And when, as is commonly the case, we find the deities cooperating with μοῖρα, the assumption that they are its servants, seems to be wholly unwarranted. It seems much more natural to suppose that the μοῖρα, to which they are giving effect, is simply the divine will: especially as, though we find single gods, Neptune or Apollo, for example, cooperating with μοῖρα, I doubt whether this is ever represented of the gods at large and their supreme decrees.

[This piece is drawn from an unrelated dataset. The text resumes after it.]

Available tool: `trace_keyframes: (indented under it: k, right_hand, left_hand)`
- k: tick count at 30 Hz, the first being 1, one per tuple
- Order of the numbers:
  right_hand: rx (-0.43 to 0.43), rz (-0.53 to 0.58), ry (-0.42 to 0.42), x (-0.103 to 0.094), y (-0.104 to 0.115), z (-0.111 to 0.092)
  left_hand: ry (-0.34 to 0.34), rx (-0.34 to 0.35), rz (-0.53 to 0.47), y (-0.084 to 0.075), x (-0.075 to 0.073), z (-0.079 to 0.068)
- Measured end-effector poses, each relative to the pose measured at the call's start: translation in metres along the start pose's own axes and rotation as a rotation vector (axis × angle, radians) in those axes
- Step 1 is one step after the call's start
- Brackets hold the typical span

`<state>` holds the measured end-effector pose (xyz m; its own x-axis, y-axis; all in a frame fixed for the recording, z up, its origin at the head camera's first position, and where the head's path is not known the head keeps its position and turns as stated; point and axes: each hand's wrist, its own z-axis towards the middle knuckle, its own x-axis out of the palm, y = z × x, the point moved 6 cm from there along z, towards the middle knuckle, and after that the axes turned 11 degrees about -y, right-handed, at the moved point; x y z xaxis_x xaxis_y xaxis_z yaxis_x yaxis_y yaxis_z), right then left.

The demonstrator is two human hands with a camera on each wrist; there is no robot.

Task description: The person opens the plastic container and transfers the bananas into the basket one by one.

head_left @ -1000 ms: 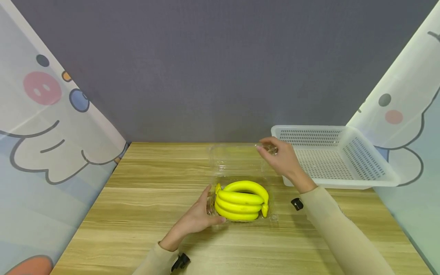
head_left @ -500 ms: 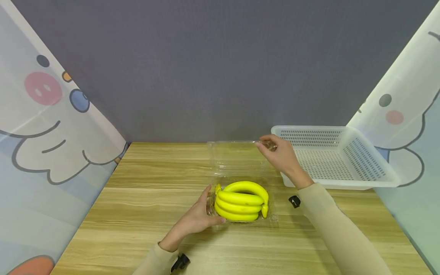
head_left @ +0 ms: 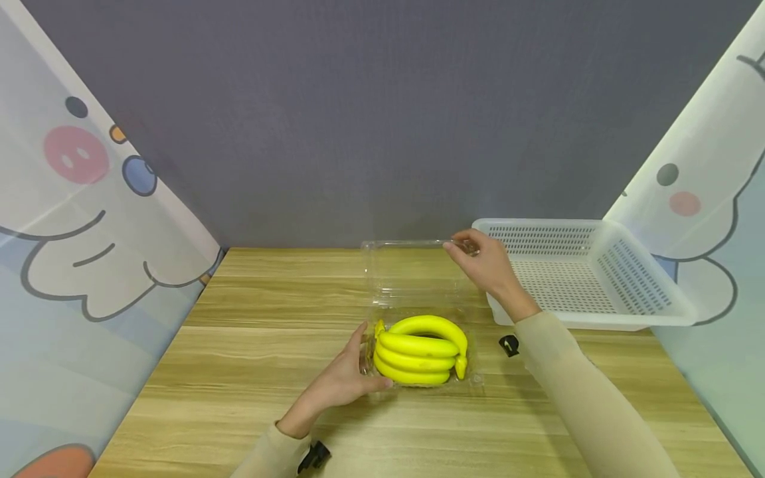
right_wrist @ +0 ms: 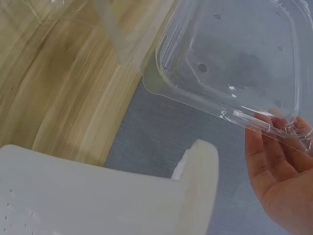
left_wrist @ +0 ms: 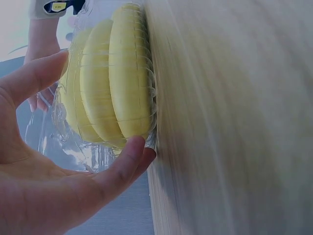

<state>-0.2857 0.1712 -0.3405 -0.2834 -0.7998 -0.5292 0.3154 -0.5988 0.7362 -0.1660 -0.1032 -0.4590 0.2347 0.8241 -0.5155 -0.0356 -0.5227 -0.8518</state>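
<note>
While the clear lid (head_left: 412,267) stands raised in the centre of the head view, its far right corner pinched between the thumb and fingers of the right hand (head_left: 489,267), that single-corner hold looks like the weakest point. Thin, slick plastic could twist under a one-sided pull, with the unsupported left end lagging or buckling; if the fingers slipped, the lid could flop either way.

Just below it, in the lower middle of the frame, the bananas (head_left: 418,352) lie bunched in the clear tray (head_left: 475,380), which sits on the surface (head_left: 269,358). The lid seems joined to the tray along the back edge, though the plastic is too transparent to be sure; a hard tug there could crease or tear the fold, or drag the tray along.

At the tray's left end, the left hand (head_left: 342,380) grasps the near corner, thumb on the near side and fingers round the end. Squeezing too firmly might dent the flimsy wall into the fruit; too slack a hold would let the tray skid or tip. Whether the bananas rise above the rim I cannot tell; if they do, a lowered lid could press on them and not seat. At the right of the frame, the white basket (head_left: 633,321) stands near the right hand, so a sideways swing could knock its left edge.
</note>
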Motion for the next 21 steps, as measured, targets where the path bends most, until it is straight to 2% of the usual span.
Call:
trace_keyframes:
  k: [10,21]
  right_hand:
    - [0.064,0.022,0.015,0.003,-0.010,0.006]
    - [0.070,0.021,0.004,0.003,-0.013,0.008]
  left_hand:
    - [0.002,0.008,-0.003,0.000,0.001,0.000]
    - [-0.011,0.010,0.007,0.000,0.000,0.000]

In order to solve the general question, what after all can be more reasonable than to look to the main action of the poems, and inquire what power or what counsel it is which takes effect through the medium of their machinery as a whole? If this be the test, there is no room for doubt upon the issue. In the Iliad it is the Διὸς βουλὴ (Il. i. 5): the determination of Olympus, into which Jupiter had wisely allowed his own opposite inclinations to merge. In the Odyssey[557], it is the decision of the same tribunal, at the instance of Minerva, and with Neptune alone dissentient. Upon the whole, for the poems and the day of Homer, I cannot but think that both the supremacy of godhead as a whole, and the freedom of man remain, if somewhat darkened, yet certainly unsubverted. The μοῖρα of Homer may, it is probable, be no more and no less in the main than that θέσφατον, or divinely uttered decree, which he sometimes uses in such a manner as to admit of the supposition that they were really synonymous.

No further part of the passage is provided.